The size of your vCenter Server Database is largely based on the amount events/tasks and performance statistics that you retain for your vSphere environment. You can view and edit these settings by going to the vCenter Server "General" settings as shown in the screenshot below (documentation here and here):
A common misconception when changing any one of these retention policies, especially when decreasing the amount of data to be retained, is that the existing data would be purged immediately to comply with the new settings. This is actually not the case and for data that is applicable for removal, there are a set of purge jobs that run on a specific schedule to perform the clean up. Below is the schedule in which these database jobs run for each of the data types:
- Daily Level - Once every 30 minutes starting at 00:00 (e.g. 00:00, 00:30, 01:00, etc.)
- Weekly Level - Once every 2 hours starting at 01:45 (e.g. 01:45, 03:45, 05:45, etc. )
- Monthly & Yearly Level - Once a day at 02:15
Events and Tasks:
- Once a day at 00:15
For customers that are looking for immediate results and reclaim storage from within their VCDB, you can take a look at the following VMware KB 1025914 which outlines the specific instructions. This can especially be useful if you are looking to perform a Windows vCenter Server to vCenter Server Appliance Migration and wish to reduce the overall amount of data that is being copied over from your existing environment.
Recently I shrunk our Windows vCenter 5.5 MSSQL DB from 140GB to 32GB. (and temporarily grew the transaction log to 412GB...) Apart from historical growth of several years, I purged a massive contamination of login/logout events from vShield Manager, in both the VPX_EVENTS and VPX_EVENTS_ARG tables. The fear of not being able to modify/repair the vCenter DB after migration to VCSA keeps me from migrating to VCSA. Do I have a point or is there nothing to worry about?
William Lam says
I don't think you have anything to worry about. First off, I've heard of some of these "verbose" types of entries which should have been fixed if they've been identified by VMware as a defect, especially for older releases of vSphere and their respective solutions. As an end user, you should not have to go into the DB and clean these things up, we should and ensure we do the right amount of logging/etc. Secondly, simply moving to the VCSA does not prevent you from being able to purge some of these more common tables which we document in a KB. We definitely would like to be able to control such functionality via UI/APIs rather than direct SQL calls and its something we continue to look to improve upon. Its not secret, that the VCSA is the future direction for VMware and with vSphere 6.5, we've done a lot to improve on not only the scalability/feature parity from Windows but we've also added VCSA-only capabilities like giving you further insights into the DB so you know what is being stored/etc.

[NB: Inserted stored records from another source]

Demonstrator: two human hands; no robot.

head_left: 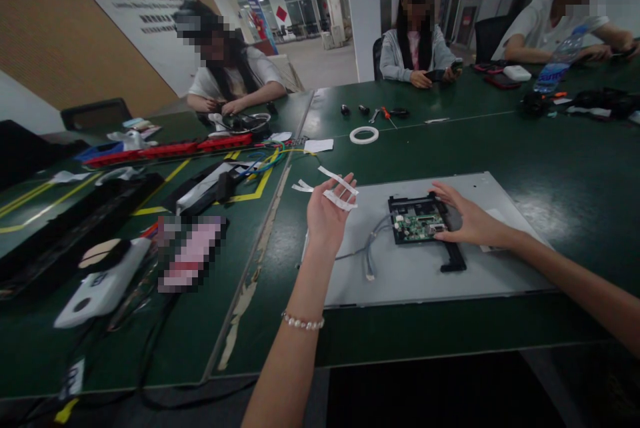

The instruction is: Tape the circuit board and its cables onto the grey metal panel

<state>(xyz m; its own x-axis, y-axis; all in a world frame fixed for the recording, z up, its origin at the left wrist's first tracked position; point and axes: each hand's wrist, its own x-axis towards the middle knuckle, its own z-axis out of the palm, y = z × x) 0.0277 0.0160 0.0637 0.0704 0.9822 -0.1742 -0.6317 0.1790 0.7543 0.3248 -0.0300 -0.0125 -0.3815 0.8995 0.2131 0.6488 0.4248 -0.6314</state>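
Note:
My left hand (327, 215) is palm up with its fingers stretched out. White tape strips (339, 180) lie across those fingers, and another forked strip sticks out to the left by the thumb side. My right hand (470, 218) grips the right side of a black plastic bracket (454, 259), fingertips at its upper corner and thumb near the board's edge. Inside the bracket is a green circuit board (417, 227). A grey cable (370, 258) runs from the board's left side. All this rests on a flat grey metal panel (400, 285).
A roll of white tape (364, 135) lies beyond the panel, near an orange screwdriver (388, 116) and a small wrench (374, 116). At left are a white device (103, 285), a pink phone-like item (193, 255) and a long black tray (75, 235). Several people sit across the green table (480, 141).

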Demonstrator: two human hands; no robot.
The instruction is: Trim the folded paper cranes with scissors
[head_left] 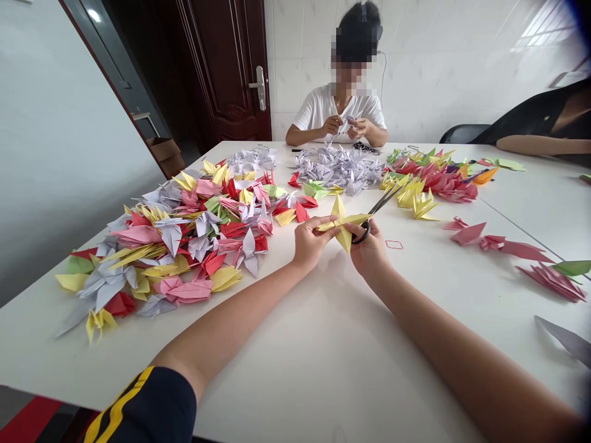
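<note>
Between my hands, a little above the white table (295,344), is a yellow folded paper piece (340,223) with four pointed arms, likely an origami crane. My left hand (310,243) pinches its left arm between thumb and fingers. With thumb and fingertips my right hand (370,251) grips the piece's right side. Black-handled scissors (381,203) also sit in my right hand, one loop around or against the fingers and the blades pointing up and right, away from the paper. Part of the scissors' handle is hidden by that hand.
A big heap of coloured paper cranes (198,240) spreads on the left. Lilac cranes (339,169) lie ahead, before a person in a white shirt (339,117) whose hands hold a small piece. Yellow, pink and green cranes (434,178) lie at right; pink ones (549,280) lie nearer.
</note>
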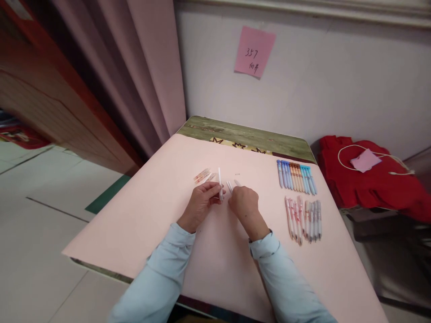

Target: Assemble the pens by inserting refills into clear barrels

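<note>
My left hand [201, 202] is closed, pinching a thin white pen refill [220, 176] that stands nearly upright, with a whitish, partly clear piece at its lower end. Close beside it on the right, my right hand [245, 205] has its fingers curled down toward the table, and its back hides what they hold, if anything. White pen parts [230, 186] show just past its fingers. Beyond my left hand lie a few pale pens or pen barrels with orange-red print [202, 175]. A tiny spring-like piece [237, 174] rests farther back.
Pink paper covers the table [151, 202]. At the right are a row of blue, brown and light-blue pens [296, 177] and a nearer row of pink and grey ones [303, 220]. A red cloth [363, 179] with a corded pink card lies beyond the right edge; a curtain [148, 58] hangs left.
</note>
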`<act>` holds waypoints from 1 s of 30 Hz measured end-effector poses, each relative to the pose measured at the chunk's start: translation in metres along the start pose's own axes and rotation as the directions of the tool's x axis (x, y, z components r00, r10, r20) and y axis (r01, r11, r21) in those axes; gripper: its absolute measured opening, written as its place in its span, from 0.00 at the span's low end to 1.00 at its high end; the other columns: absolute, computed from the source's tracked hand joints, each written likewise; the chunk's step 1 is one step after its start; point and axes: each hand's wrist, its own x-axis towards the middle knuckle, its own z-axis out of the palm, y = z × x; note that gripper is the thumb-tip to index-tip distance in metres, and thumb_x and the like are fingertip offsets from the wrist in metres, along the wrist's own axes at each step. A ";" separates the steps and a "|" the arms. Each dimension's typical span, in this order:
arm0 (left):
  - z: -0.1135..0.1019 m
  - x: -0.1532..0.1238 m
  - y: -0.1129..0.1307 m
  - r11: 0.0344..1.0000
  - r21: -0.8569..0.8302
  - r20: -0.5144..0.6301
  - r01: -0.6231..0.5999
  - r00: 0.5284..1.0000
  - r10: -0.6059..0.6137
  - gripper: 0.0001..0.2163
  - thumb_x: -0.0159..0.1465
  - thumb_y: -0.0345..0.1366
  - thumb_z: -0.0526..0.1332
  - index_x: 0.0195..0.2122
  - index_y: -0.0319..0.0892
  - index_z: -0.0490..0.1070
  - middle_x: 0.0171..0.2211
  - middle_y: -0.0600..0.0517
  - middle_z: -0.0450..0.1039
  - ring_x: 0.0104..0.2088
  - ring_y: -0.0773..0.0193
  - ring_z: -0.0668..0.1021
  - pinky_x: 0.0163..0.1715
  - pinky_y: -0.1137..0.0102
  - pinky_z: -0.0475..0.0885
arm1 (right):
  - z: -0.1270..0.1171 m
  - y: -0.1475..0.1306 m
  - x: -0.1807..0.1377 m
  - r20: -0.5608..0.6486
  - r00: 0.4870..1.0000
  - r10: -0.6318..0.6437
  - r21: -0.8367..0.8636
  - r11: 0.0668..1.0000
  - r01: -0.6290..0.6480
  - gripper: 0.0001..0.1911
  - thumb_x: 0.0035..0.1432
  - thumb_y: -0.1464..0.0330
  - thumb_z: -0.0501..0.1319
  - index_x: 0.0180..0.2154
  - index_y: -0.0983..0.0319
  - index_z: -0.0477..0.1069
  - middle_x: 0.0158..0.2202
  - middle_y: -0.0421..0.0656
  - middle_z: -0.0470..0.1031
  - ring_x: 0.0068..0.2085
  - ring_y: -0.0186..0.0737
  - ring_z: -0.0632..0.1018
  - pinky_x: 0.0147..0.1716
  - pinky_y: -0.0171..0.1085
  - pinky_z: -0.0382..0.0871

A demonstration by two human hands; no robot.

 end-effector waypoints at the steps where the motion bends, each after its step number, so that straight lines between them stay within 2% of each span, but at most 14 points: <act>1: 0.000 0.000 -0.001 1.000 0.000 0.004 -0.002 1.000 0.002 0.12 0.56 0.41 0.71 0.33 0.36 0.77 0.31 0.48 0.77 0.28 0.68 0.75 0.28 0.73 0.69 | -0.002 0.003 0.001 -0.008 1.000 0.012 0.006 1.000 -0.012 0.12 0.58 0.75 0.57 0.38 0.67 0.79 0.38 0.59 0.80 0.39 0.50 0.82 0.35 0.39 0.70; 4: 0.000 -0.001 -0.001 1.000 0.004 0.010 -0.006 1.000 0.006 0.12 0.56 0.41 0.71 0.33 0.36 0.77 0.31 0.48 0.77 0.27 0.68 0.75 0.26 0.73 0.69 | -0.011 0.021 0.004 -0.062 0.996 0.065 0.104 0.993 -0.058 0.09 0.55 0.71 0.60 0.34 0.65 0.79 0.35 0.56 0.81 0.39 0.50 0.81 0.36 0.40 0.69; 6: 0.002 -0.002 0.001 1.000 0.021 0.030 -0.007 1.000 0.007 0.12 0.56 0.41 0.71 0.33 0.37 0.77 0.31 0.48 0.77 0.27 0.67 0.75 0.26 0.73 0.69 | -0.019 0.035 0.008 -0.109 0.989 0.095 0.348 0.936 -0.051 0.07 0.53 0.67 0.60 0.29 0.62 0.76 0.30 0.50 0.80 0.36 0.48 0.80 0.34 0.39 0.69; 7: 0.004 -0.003 0.002 0.999 0.037 0.052 -0.007 0.999 0.005 0.11 0.56 0.41 0.71 0.33 0.37 0.77 0.31 0.48 0.77 0.27 0.67 0.75 0.26 0.72 0.69 | -0.023 0.042 0.010 -0.128 0.986 0.102 0.534 0.845 -0.018 0.07 0.53 0.65 0.60 0.29 0.61 0.75 0.29 0.48 0.80 0.34 0.45 0.80 0.33 0.38 0.69; 9: 0.007 -0.006 0.003 0.997 0.079 0.110 -0.002 0.994 -0.007 0.11 0.57 0.41 0.70 0.33 0.38 0.77 0.31 0.48 0.77 0.26 0.68 0.74 0.26 0.72 0.69 | -0.029 0.051 0.013 -0.163 0.980 0.116 0.855 0.512 0.081 0.10 0.52 0.61 0.61 0.31 0.61 0.73 0.29 0.45 0.79 0.31 0.40 0.78 0.31 0.36 0.69; 11: 0.009 -0.007 0.005 0.993 0.116 0.156 0.009 0.987 -0.027 0.10 0.57 0.41 0.70 0.32 0.38 0.77 0.31 0.48 0.76 0.25 0.68 0.74 0.26 0.71 0.69 | -0.032 0.054 0.015 -0.177 0.976 0.127 0.973 0.171 0.154 0.15 0.50 0.59 0.63 0.38 0.61 0.73 0.31 0.43 0.79 0.30 0.37 0.77 0.31 0.35 0.70; 13: 0.009 -0.007 0.005 0.991 0.129 0.165 0.019 0.985 -0.040 0.10 0.57 0.41 0.70 0.31 0.38 0.77 0.30 0.48 0.76 0.25 0.68 0.74 0.26 0.71 0.69 | -0.032 0.055 0.016 -0.163 0.979 0.126 0.987 0.023 0.161 0.21 0.47 0.59 0.65 0.43 0.61 0.73 0.31 0.42 0.78 0.29 0.35 0.76 0.32 0.35 0.70; 14: 0.008 -0.006 0.006 0.992 0.122 0.156 0.018 0.987 -0.037 0.10 0.56 0.41 0.70 0.32 0.38 0.77 0.30 0.48 0.77 0.25 0.68 0.74 0.26 0.71 0.70 | -0.031 0.055 0.017 -0.148 0.982 0.120 0.989 0.023 0.146 0.21 0.47 0.60 0.65 0.43 0.62 0.74 0.30 0.41 0.78 0.29 0.34 0.75 0.31 0.35 0.70; 16: 0.003 -0.003 0.007 0.997 0.079 0.116 -0.002 0.993 -0.007 0.10 0.56 0.40 0.71 0.33 0.38 0.78 0.31 0.48 0.77 0.26 0.67 0.75 0.26 0.71 0.70 | -0.027 0.059 0.017 -0.100 0.992 0.080 0.986 0.138 0.089 0.17 0.47 0.61 0.65 0.39 0.63 0.75 0.27 0.40 0.76 0.27 0.34 0.75 0.29 0.34 0.68; 18: -0.003 0.000 0.009 0.999 0.015 0.054 -0.043 0.998 0.042 0.11 0.56 0.39 0.71 0.36 0.38 0.78 0.32 0.48 0.77 0.26 0.68 0.75 0.26 0.72 0.70 | -0.022 0.064 0.018 -0.027 1.000 0.008 0.929 0.371 0.022 0.11 0.47 0.64 0.64 0.33 0.62 0.75 0.22 0.39 0.75 0.25 0.35 0.74 0.26 0.33 0.65; 21: -0.009 0.002 0.013 0.994 -0.071 -0.021 -0.085 0.996 0.084 0.14 0.57 0.37 0.70 0.43 0.39 0.77 0.32 0.50 0.77 0.27 0.68 0.75 0.27 0.73 0.70 | -0.016 0.065 0.018 0.075 0.996 -0.037 0.677 0.736 -0.023 0.03 0.46 0.69 0.63 0.25 0.61 0.75 0.21 0.39 0.75 0.24 0.35 0.74 0.25 0.33 0.61; 23: -0.009 0.002 0.014 0.991 -0.106 -0.037 -0.083 0.996 0.079 0.16 0.57 0.37 0.70 0.45 0.39 0.76 0.31 0.50 0.76 0.26 0.69 0.75 0.28 0.72 0.71 | -0.014 0.061 0.017 0.073 0.997 -0.006 0.492 0.870 -0.031 0.04 0.45 0.72 0.62 0.23 0.60 0.76 0.23 0.40 0.77 0.26 0.35 0.74 0.25 0.33 0.59; 27: -0.006 0.000 0.015 0.989 -0.129 -0.027 -0.069 0.997 0.066 0.16 0.56 0.37 0.71 0.44 0.39 0.77 0.30 0.50 0.76 0.25 0.69 0.74 0.27 0.72 0.71 | -0.014 0.057 0.019 0.035 0.999 0.014 0.370 0.929 -0.026 0.04 0.48 0.69 0.64 0.24 0.58 0.76 0.26 0.40 0.79 0.28 0.37 0.75 0.26 0.34 0.58; 30: -0.010 0.000 0.019 0.980 -0.169 -0.057 -0.107 0.993 0.099 0.14 0.56 0.37 0.70 0.43 0.41 0.76 0.31 0.52 0.76 0.26 0.70 0.74 0.27 0.73 0.71 | -0.013 0.063 0.021 -0.074 0.993 0.088 0.355 0.933 -0.056 0.07 0.53 0.66 0.62 0.27 0.58 0.77 0.28 0.42 0.79 0.30 0.38 0.76 0.28 0.34 0.58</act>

Hello. Thanks for posting this. Very helpful. I have one question.I have a embedded database which is 100% full. If I run the following commands will it will only clear the performance statisics & Events and Tasks shown in your example?
# service vmware-vpxd stop
# /usr/sbin/vpxd -b
William Lam says
No, this will clear/reset your ENTIRE VCDB as mentioned in the KB you've linked to. This is not the same procedure as what I've mentioned
There is an other kb article (https://kb.vmware.com/kb/2110031). Does this do the same cleaning as kb1025914?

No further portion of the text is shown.